## [Task instructions]
In the records below, find the line containing "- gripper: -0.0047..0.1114" and the line containing "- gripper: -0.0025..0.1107"; please repeat exactly the lines from one to the other, both included, and nothing more.
>>>
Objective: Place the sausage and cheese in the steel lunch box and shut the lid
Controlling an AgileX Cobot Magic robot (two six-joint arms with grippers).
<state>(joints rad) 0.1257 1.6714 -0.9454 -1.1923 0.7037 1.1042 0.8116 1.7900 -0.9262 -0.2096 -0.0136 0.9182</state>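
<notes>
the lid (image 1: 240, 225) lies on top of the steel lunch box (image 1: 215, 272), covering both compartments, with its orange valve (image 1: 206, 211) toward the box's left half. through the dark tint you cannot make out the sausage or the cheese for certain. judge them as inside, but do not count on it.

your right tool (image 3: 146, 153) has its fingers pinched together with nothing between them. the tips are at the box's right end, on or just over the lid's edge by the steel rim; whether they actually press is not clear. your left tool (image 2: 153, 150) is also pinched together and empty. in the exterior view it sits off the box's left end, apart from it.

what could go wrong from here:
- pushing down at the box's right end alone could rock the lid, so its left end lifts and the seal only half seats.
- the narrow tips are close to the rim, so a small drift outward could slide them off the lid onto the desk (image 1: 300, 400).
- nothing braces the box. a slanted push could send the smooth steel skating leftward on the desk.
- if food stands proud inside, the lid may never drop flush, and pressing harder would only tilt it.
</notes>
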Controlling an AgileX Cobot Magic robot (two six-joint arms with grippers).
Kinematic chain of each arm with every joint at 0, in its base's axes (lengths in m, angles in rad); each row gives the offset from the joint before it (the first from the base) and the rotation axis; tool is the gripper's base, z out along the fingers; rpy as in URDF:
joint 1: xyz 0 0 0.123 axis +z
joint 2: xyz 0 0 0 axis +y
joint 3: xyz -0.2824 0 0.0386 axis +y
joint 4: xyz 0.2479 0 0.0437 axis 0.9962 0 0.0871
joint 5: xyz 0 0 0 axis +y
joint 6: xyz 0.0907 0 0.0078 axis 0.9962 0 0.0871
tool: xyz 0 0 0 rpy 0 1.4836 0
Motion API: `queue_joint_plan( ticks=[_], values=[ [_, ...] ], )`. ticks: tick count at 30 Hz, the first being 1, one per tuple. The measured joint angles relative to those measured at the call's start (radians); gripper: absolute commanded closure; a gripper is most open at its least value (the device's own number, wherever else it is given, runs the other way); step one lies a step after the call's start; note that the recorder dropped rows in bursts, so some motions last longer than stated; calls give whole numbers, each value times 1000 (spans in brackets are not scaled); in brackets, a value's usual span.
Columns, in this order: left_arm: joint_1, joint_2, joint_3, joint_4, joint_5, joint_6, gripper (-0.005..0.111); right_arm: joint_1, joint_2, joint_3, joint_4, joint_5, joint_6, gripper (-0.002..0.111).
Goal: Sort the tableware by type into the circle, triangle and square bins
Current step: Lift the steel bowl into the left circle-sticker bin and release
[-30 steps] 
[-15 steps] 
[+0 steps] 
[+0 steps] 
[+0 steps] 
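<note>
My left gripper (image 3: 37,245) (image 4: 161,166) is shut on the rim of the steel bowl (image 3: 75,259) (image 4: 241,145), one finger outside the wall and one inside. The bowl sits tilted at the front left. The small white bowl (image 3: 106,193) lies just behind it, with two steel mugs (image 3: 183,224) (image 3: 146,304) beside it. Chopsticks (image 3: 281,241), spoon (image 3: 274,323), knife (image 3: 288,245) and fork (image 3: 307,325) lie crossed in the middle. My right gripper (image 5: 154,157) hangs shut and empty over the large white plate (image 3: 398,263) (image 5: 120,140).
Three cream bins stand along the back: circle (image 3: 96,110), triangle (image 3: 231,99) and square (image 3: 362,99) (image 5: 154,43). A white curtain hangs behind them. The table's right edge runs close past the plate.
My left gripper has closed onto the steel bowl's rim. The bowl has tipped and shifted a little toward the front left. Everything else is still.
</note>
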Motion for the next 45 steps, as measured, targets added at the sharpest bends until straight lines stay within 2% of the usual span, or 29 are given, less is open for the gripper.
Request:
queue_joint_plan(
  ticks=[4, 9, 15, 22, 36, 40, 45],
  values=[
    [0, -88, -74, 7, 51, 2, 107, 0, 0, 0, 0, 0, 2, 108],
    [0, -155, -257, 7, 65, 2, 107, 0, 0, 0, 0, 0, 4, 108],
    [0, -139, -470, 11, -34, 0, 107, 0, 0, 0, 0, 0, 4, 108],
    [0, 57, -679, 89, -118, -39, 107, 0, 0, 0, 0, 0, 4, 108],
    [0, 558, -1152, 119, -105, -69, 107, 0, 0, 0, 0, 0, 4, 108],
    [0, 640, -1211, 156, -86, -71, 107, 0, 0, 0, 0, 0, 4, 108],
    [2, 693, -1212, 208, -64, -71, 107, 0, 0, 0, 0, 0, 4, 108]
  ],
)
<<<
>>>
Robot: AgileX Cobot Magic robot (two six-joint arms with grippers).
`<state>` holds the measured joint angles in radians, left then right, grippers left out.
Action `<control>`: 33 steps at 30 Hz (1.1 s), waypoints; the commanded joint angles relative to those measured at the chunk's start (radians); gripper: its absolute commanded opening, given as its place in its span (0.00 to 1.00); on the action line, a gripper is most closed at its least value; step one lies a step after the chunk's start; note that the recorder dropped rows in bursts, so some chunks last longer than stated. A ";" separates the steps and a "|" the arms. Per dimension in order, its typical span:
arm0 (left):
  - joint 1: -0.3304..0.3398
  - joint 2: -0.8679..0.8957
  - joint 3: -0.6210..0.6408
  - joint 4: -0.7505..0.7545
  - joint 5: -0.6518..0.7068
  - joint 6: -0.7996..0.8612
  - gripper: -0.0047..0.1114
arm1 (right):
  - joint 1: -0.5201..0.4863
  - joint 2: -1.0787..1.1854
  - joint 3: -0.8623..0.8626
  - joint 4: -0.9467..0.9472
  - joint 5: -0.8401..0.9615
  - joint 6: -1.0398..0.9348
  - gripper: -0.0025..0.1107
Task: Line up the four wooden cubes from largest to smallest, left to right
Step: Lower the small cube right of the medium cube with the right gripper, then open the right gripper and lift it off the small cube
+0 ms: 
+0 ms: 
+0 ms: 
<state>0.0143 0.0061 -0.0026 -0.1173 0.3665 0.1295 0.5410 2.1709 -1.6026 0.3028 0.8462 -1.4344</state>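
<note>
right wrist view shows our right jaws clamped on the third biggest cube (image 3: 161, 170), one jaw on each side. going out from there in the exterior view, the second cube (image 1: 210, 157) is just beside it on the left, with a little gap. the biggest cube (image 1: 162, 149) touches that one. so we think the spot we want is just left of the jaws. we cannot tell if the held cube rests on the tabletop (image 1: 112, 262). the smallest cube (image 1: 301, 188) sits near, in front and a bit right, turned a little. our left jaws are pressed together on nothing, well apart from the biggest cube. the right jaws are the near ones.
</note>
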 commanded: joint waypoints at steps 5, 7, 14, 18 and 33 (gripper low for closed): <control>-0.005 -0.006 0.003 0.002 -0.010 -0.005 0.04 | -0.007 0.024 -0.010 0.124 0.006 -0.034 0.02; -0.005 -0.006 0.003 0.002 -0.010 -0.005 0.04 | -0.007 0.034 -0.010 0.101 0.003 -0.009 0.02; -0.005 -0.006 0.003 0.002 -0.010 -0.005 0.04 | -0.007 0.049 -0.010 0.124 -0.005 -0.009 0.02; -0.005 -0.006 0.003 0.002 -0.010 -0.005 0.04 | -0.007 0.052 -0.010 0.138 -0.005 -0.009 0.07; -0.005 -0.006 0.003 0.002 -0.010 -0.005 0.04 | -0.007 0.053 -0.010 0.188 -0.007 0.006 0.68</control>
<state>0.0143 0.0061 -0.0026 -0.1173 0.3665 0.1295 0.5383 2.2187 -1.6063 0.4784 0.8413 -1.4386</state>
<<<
## [Answer to the problem]
  - gripper: -0.0047..0.1114
arm1 (right):
  - joint 1: -0.5201..0.4863
  - joint 2: -1.0787..1.1854
  - joint 3: -0.8623..0.8626
  - joint 4: -0.9467..0.9472
  - joint 5: -0.8401..0.9615
  - joint 6: -1.0398..0.9348
  - gripper: -0.0025..0.1107

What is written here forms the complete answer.